X-Bias: Exploring Gender Bias in Argumentation
Gender bias is still a widespread phenomenon. According to a report issued by the United Nations Development Programme (2023, p. 7), data collected in 80 countries over two periods (2010 – 2014 and 2017 – 2022) showed that almost 90% of people have one or more biases against women when it comes to politics, education, economy, or physical integrity. This high number underscores the importance of studying the reasons behind gender bias, its forms, and how it manifests across different contexts. The X-Bias project aims to explore, experimentally assess, and explain gender bias in a specific domain: argumentation. People exchange reasons for or against a claim in various situations, and studying the argumentative structures that are used, as well as their pragmatic and cognitive underpinnings, contributes to a better understanding of biases related to gender. In this project, gender is considered a relevant variable for the argument perception and its effects on the speaker’s image.

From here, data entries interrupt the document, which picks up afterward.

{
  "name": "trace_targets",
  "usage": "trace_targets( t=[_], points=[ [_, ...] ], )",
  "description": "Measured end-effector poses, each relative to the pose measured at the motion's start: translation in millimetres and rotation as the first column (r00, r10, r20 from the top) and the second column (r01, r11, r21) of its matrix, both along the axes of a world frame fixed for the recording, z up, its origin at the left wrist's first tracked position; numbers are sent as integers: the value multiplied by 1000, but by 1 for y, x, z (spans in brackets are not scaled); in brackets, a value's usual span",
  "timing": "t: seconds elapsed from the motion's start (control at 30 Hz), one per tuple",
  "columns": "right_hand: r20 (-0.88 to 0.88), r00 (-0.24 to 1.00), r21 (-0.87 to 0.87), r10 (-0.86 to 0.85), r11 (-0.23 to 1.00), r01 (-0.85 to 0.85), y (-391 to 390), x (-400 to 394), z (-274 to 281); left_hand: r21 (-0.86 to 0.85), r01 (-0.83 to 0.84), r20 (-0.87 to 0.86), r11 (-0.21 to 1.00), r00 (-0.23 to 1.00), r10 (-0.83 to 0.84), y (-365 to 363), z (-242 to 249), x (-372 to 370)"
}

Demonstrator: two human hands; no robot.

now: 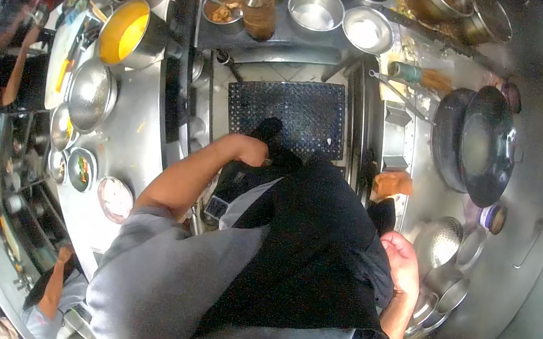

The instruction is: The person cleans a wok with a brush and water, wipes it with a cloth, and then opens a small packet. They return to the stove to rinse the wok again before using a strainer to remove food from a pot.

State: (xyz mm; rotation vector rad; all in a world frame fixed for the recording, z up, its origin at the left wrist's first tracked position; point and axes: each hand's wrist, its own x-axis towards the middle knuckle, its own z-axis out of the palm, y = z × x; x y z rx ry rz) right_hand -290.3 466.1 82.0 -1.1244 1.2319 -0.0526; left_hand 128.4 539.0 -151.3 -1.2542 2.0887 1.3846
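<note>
My left hand is closed in a fist in front of my black apron, its knuckles forward and the inside of the grip hidden. Low at my right side, close by the apron's edge, my right hand has its fingers curled in. What either hand holds, if anything, I cannot tell. Beyond the right hand, an orange-brown cloth lies at the stove's edge. A perforated metal ladle and a steel pot are just to its right.
A black rubber mat covers the floor ahead. Steel bowls and a red-capped bottle stand on the far counter. Woks are on the right. The left counter bears a yellow-filled pot and a plate. Another person's arm shows lower left.
</note>
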Motion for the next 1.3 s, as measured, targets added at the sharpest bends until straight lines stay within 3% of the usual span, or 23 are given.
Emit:
trace_targets(
  t=[0.1,0.17,0.27,0.3,0.33,0.37,0.4,0.43,0.47,0.5,0.6,0.67,0.8,0.83,0.87,0.9,0.97,1.03,1.07,1.1,1.17,1.23,1.3],
  points=[
    [17,999,-35,46,998,-46,2,-4,-2,186,-193,-7,963,980,198,3,16,-10],
    [39,997,-63,65,996,-62,1,-5,-5,-56,-262,-352,963,908,226,16,-4,-10],
    [74,997,-87,23,996,-17,3,-10,-11,-141,-238,-339,961,923,179,26,-89,-24],
    [76,995,-131,68,990,-57,3,-7,-10,-297,-308,-272,904,934,229,23,-70,-33],
    [71,992,-179,102,980,-88,3,-6,-9,-472,-149,-301,869,954,0,26,-92,-26],
    [109,992,-168,68,985,-49,4,-8,-8,-243,-232,-185,942,964,190,12,-41,-37],
    [151,988,-156,32,988,-8,4,-9,-9,-166,-482,-97,860,876,473,10,-11,-49],
    [185,983,-185,5,982,30,5,-10,-11,-199,-462,-82,864,887,455,11,-20,-44],
    [185,982,-204,-47,975,85,8,-11,-11,-198,-395,-50,897,918,393,0,33,-50],
    [226,960,-124,-163,973,195,9,-14,-11,-199,-450,-38,871,891,452,7,-7,-43],
    [297,885,-31,-359,922,385,21,-30,-26,-158,-339,21,928,938,346,-12,9,-41],
    [303,919,-165,-251,936,310,28,-37,-38,-167,-218,54,962,972,229,-34,29,-44],
    [356,916,-82,-185,970,228,38,-45,-92,-149,32,161,988,987,-7,-90,24,-38],
    [398,903,-19,-162,983,185,33,-48,-107,-203,62,276,977,961,-4,-113,95,-71],
    [409,895,-14,-180,979,203,26,-43,-118,-300,-81,115,951,986,120,-130,84,-67],
    [438,892,-58,-112,987,153,16,-33,-126,-458,-73,24,886,995,94,-156,95,-78],
    [475,879,-162,24,985,61,-16,-5,-139,-454,-72,114,888,984,139,-216,99,-93],
    [489,859,-266,151,964,-18,-54,21,-148,-589,-137,-23,796,988,153,-279,104,-113],
    [491,847,-315,207,948,-49,-73,31,-151,-547,-105,77,830,981,176,-313,119,-133],
    [497,851,-314,171,949,-8,-93,39,-137,-568,-113,83,816,978,193,-351,106,-139],
    [93,995,-542,25,840,29,-128,45,-107,-580,-70,94,812,984,152,-406,68,-153],
    [162,925,-633,-343,683,364,-160,38,-88,-619,89,382,781,903,199,-449,29,-172],
    [109,762,-763,-639,438,476,-190,30,-82,-571,108,378,813,914,145,-469,2,-173]
  ],
)
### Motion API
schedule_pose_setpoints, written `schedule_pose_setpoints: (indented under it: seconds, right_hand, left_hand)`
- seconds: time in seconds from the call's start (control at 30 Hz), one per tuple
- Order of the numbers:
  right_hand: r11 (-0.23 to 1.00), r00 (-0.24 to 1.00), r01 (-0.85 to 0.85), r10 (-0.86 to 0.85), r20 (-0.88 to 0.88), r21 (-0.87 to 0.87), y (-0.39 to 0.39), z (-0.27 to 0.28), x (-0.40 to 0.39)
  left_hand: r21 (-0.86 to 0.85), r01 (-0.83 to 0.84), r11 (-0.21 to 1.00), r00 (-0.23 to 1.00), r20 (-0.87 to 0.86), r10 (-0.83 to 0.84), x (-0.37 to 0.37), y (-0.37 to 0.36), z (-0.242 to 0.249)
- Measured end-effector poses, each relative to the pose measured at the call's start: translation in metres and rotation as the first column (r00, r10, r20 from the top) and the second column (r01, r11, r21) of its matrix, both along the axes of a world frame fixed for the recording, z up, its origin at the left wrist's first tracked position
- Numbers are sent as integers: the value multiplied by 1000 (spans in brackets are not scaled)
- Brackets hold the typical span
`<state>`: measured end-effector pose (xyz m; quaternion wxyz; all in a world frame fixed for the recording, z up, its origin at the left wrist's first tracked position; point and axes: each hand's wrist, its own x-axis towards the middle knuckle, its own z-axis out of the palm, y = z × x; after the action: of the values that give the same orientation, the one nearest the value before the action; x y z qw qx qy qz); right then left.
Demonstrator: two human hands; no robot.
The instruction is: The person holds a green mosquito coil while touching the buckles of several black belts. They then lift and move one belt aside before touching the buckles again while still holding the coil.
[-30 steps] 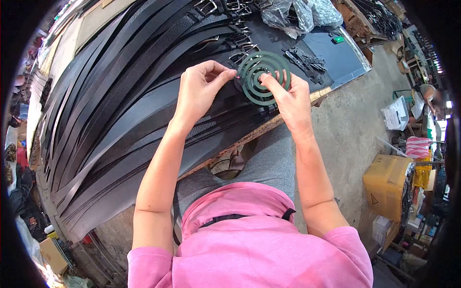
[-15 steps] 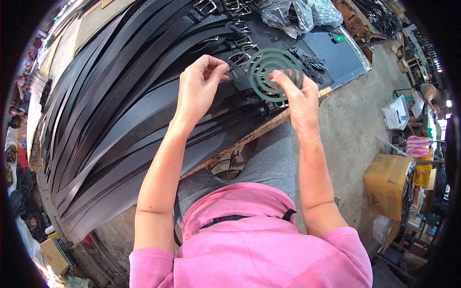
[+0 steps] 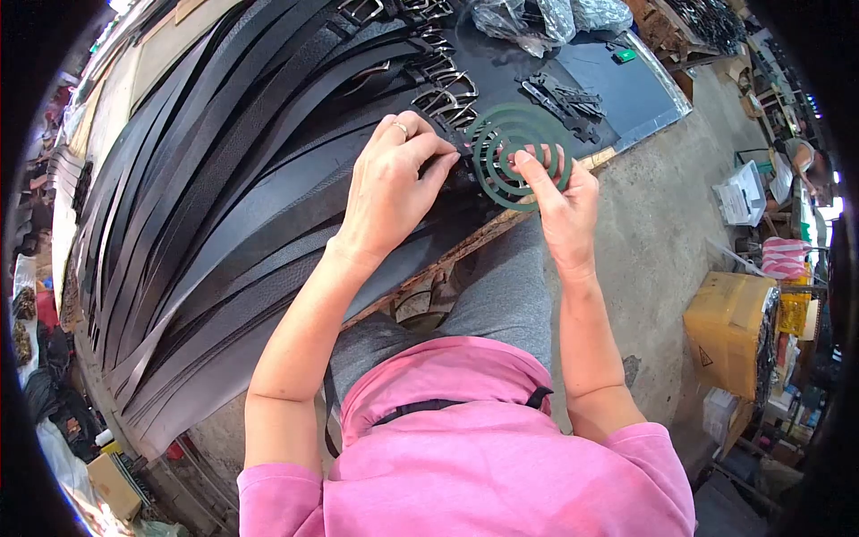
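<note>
A dark green mosquito coil [image 3: 499, 118] is held up at the table's edge by my right hand [image 3: 565, 210], its thumb across the inner rings. To its left, my left hand [image 3: 398, 183] has thumb and forefinger pinched together near the coil's outer edge. I cannot make out what, if anything, is in that pinch. Beneath and beside my left hand lie many black leather belts [image 3: 210, 179], fanned out lengthwise. Their metal buckles [image 3: 438, 72] gather at the far end, close to the coil.
Loose black belt parts [image 3: 564, 97] and a small green object [image 3: 624, 55] lie on the table's far right. Clear plastic bags [image 3: 528, 22] sit behind. Cardboard box [image 3: 729, 331] and white bin [image 3: 741, 192] stand on the right. A person [image 3: 799, 161] is at the far right.
My left hand has moved right and slightly down, turning its back up, its pinch now closer to the coil. The coil has shifted slightly right and down with my right hand.
</note>
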<state>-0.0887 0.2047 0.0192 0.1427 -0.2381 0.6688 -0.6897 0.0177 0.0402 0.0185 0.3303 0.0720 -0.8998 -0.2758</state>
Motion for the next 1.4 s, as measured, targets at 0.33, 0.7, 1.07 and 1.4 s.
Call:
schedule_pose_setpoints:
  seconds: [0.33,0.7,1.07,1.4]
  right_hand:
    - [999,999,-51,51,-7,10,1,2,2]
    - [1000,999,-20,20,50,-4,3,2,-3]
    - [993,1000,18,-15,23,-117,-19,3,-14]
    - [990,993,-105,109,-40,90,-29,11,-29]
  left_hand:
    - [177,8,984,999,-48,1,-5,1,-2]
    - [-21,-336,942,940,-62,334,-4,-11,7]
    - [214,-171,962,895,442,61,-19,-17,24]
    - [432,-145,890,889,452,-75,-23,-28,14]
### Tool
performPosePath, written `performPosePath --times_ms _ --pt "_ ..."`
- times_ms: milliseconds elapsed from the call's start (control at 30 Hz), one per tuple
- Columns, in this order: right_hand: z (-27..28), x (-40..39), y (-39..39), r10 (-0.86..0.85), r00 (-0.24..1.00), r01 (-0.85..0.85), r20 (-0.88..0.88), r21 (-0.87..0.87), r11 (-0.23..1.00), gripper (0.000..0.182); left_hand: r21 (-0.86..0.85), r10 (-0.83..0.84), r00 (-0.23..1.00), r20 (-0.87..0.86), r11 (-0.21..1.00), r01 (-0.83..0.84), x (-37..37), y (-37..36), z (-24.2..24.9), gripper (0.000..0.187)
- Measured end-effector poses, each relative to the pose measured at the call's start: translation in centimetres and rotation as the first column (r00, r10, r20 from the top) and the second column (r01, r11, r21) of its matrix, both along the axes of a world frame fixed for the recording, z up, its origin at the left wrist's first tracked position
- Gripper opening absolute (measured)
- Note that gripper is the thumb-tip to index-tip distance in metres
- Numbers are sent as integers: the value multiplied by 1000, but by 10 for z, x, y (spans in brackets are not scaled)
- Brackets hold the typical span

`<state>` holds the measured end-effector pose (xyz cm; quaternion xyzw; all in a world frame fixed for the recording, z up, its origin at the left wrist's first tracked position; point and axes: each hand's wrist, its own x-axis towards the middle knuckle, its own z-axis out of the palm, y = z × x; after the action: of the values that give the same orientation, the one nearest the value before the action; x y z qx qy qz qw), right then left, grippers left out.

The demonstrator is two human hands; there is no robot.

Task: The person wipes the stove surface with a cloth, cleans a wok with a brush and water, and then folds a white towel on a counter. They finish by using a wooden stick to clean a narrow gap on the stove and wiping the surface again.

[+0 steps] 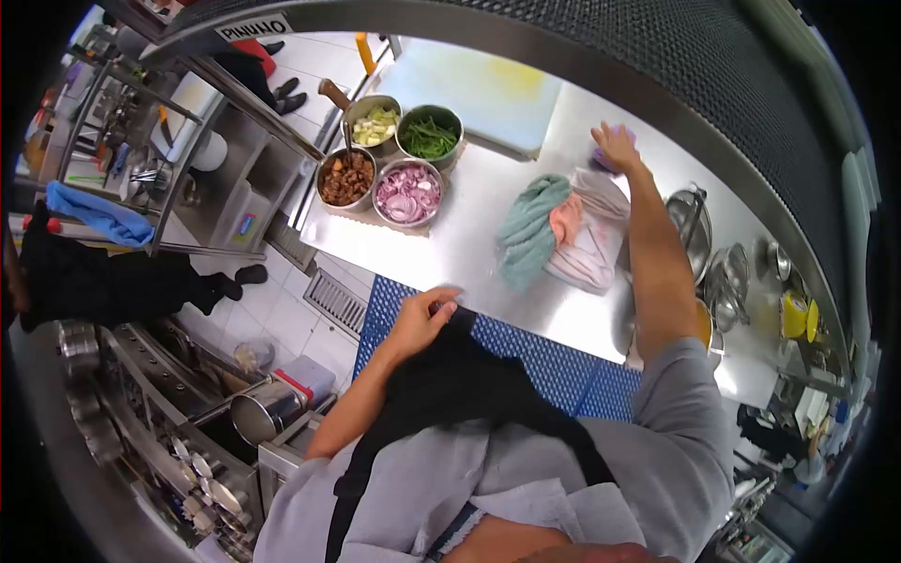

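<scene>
My right hand (615,148) reaches across the steel counter (469,267) and presses on a purple cloth (625,141), mostly hidden beneath the palm and fingers. Close to my right forearm lie a bunched green cloth (535,225), a small orange-pink cloth (565,221) and folded pale pink cloths (587,253). My left hand (422,322) is at the counter's near edge, beside the black apron (460,371). Its fingers are curled in, and whatever they may hold is hidden.
Metal bowls hold browned chunks (345,179), sliced red onion (407,194), cut green vegetables (429,137) and pale chopped pieces (375,126). Behind them lies a cutting board (479,94). Metal strainers (693,230) stand right. A person in black (113,281) is at left; a shelf overhangs the counter.
</scene>
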<state>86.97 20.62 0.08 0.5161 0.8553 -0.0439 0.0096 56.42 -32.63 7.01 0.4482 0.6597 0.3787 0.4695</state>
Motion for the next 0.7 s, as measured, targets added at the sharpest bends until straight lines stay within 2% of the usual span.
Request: performPosePath --times_ms 67,133,200,233,267,300,333,367,400,467,500,600,633,700 --pt "93 -24 -63 -151 976 141 -159 -75 987 61 -23 -49 998 -38 999 48 0 11 1 29" --pt "119 -21 -113 -25 867 -39 -497 -118 992 56 108 -40 999 1 993 40 7 29 5 32" --pt "129 -22 -165 -66 814 -75 -577 -218 973 44 82 -177 982 -71 980 183 9 62 40 45" --pt "138 -28 -198 -137 856 5 -499 -258 966 38 198 -140 972 -187 964 177 14 77 40 51" --pt "117 -25 -216 -210 802 4 -559 -347 938 39 315 -86 951 -297 931 183 23 92 42 57" --pt "107 -28 -240 -224 787 22 -574 -337 941 40 426 -18 919 -394 882 200 33 107 44 63" --pt "108 -34 -261 -333 750 51 -572 -451 891 43 437 7 907 -421 878 196 44 123 47 67" --pt "95 -34 -280 -249 728 15 -639 -348 937 36 443 28 895 -446 876 193 56 139 50 71" --pt "89 -33 -288 -288 703 69 -650 -341 937 33 448 49 882 -469 874 190 65 152 50 76" --pt "82 -31 -297 -357 647 175 -674 -324 930 26 343 -58 868 -493 904 255 74 175 38 77" --pt "105 -36 -304 -444 587 252 -677 -368 895 17 288 -110 857 -504 914 287 76 184 31 77" --pt "135 -23 -314 -537 358 235 -764 -482 844 18 212 -266 947 -178 930 301 54 199 14 77" --pt "144 -15 -318 -548 399 217 -735 -505 835 29 268 -209 967 -146 932 242 46 200 3 78" --pt "141 -5 -328 -441 430 147 -788 -421 895 35 367 -93 994 -65 924 110 37 195 -11 78"
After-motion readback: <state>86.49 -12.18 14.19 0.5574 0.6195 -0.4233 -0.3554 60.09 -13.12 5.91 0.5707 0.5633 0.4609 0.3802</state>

The project combines research on gender in language and argumentation theory with an experimental methodology. Gender has been investigated in numerous fields outside of and within linguistic contexts, such as medicine (e.g., Hamberg, 2008), law (e.g., Patton & Smith, 2017), academia (e.g., Skov, 2020), politics (e.g., Paxton et al., 2007), persuasion research (e.g., Galasso & Nannicini, 2025), psycholinguistics (e.g., Gygax, Elmiger, et al., 2019), and Large Language Models (henceforth LLMs, e.g., Urchs et al., 2024). Yet, research on gender in argumentation theory, in a narrow sense, especially the perception and evaluation of argument types, is still scarce (but see e.g., Ciurria & Altamimi, 2014; Hundleby, 2012; Rooney, 1995; Yap, 2020, for some examples). The role of gender in argumentation has been discussed neither by classical theories (e.g., Anscombre & Ducrot, 1983; Perelman & Olbrechts-Tyteca, 1958; Toulmin, 1958; van Eemeren & Grootendorst, 1992)nor by most of the contemporary heirs, as the latest handbook on argumentation theory shows (Aikin et al., 2025).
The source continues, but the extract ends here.